WHAT THE TASK ASKS
Copy the data that follows, exactly and completely.
### DATASET EXCERPT
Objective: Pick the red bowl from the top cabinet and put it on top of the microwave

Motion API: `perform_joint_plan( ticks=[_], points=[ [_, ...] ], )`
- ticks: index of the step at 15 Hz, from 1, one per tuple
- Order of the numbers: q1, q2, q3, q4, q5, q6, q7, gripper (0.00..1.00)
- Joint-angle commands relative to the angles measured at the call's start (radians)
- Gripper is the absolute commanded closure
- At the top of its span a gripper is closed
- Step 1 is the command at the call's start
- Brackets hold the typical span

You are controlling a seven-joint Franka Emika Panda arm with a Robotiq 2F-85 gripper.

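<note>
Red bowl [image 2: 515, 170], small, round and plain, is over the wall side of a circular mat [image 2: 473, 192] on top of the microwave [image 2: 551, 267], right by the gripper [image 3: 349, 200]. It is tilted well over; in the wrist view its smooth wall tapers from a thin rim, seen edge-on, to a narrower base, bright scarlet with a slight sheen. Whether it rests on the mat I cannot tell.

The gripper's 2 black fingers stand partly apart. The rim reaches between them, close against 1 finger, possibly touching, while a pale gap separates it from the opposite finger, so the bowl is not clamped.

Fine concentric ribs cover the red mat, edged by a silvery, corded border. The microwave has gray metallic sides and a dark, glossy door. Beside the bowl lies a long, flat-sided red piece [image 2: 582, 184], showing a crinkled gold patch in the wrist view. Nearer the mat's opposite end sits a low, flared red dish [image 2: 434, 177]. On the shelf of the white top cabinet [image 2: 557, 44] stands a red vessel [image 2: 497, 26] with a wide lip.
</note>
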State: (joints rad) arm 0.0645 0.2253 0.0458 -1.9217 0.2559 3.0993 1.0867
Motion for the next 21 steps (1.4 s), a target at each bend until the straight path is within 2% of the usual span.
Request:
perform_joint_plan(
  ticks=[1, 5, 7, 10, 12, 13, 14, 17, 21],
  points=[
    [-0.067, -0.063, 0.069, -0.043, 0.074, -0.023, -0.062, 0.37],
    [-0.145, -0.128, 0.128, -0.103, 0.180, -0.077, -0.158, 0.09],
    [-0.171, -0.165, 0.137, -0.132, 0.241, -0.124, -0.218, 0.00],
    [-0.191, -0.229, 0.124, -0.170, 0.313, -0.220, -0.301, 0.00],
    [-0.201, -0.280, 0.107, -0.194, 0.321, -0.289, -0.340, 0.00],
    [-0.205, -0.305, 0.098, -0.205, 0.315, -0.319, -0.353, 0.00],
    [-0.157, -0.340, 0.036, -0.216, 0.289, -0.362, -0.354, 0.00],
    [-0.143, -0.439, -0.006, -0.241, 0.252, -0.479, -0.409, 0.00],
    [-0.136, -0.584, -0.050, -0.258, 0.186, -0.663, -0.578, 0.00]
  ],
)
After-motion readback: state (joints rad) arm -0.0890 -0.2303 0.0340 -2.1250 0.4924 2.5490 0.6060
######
SOLUTION FOR THIS TASK
Objective: Pick the red bowl from the top cabinet and put it on top of the microwave

Motion API: `perform_joint_plan( ticks=[_], points=[ [_, ...] ], )`
- ticks: index of the step at 15 Hz, from 1, one per tuple
- Order of the numbers: q1, q2, q3, q4, q5, q6, q7, gripper (0.00..1.00)
- Joint-angle commands relative to the angles measured at the call's start (radians)
- Gripper is the absolute commanded closure
- At the top of its span a gripper is closed
- Step 1 is the command at the call's start
- Brackets hold the typical span

You are controlling a seven-joint Franka Emika Panda arm with a Robotiq 2F-85 gripper.

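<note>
Red bowl [image 2: 515, 170], small, round and plain, is over the wall side of a circular mat [image 2: 473, 192] on top of the microwave [image 2: 551, 267], right by the gripper [image 3: 349, 200]. It is tilted well over; in the wrist view its smooth wall tapers from a thin rim, seen edge-on, to a narrower base, bright scarlet with a slight sheen. Whether it rests on the mat I cannot tell.

The gripper's 2 black fingers stand partly apart. The rim reaches between them, close against 1 finger, possibly touching, while a pale gap separates it from the opposite finger, so the bowl is not clamped.

Fine concentric ribs cover the red mat, edged by a silvery, corded border. The microwave has gray metallic sides and a dark, glossy door. Beside the bowl lies a long, flat-sided red piece [image 2: 582, 184], showing a crinkled gold patch in the wrist view. Nearer the mat's opposite end sits a low, flared red dish [image 2: 434, 177]. On the shelf of the white top cabinet [image 2: 557, 44] stands a red vessel [image 2: 497, 26] with a wide lip.
</note>
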State: (joints rad) arm 0.0645 0.2253 0.0458 -1.9217 0.2559 3.0993 1.0867
Motion for the next 21 steps (1.4 s), a target at each bend until the straight path is within 2% of the usual span.
Request:
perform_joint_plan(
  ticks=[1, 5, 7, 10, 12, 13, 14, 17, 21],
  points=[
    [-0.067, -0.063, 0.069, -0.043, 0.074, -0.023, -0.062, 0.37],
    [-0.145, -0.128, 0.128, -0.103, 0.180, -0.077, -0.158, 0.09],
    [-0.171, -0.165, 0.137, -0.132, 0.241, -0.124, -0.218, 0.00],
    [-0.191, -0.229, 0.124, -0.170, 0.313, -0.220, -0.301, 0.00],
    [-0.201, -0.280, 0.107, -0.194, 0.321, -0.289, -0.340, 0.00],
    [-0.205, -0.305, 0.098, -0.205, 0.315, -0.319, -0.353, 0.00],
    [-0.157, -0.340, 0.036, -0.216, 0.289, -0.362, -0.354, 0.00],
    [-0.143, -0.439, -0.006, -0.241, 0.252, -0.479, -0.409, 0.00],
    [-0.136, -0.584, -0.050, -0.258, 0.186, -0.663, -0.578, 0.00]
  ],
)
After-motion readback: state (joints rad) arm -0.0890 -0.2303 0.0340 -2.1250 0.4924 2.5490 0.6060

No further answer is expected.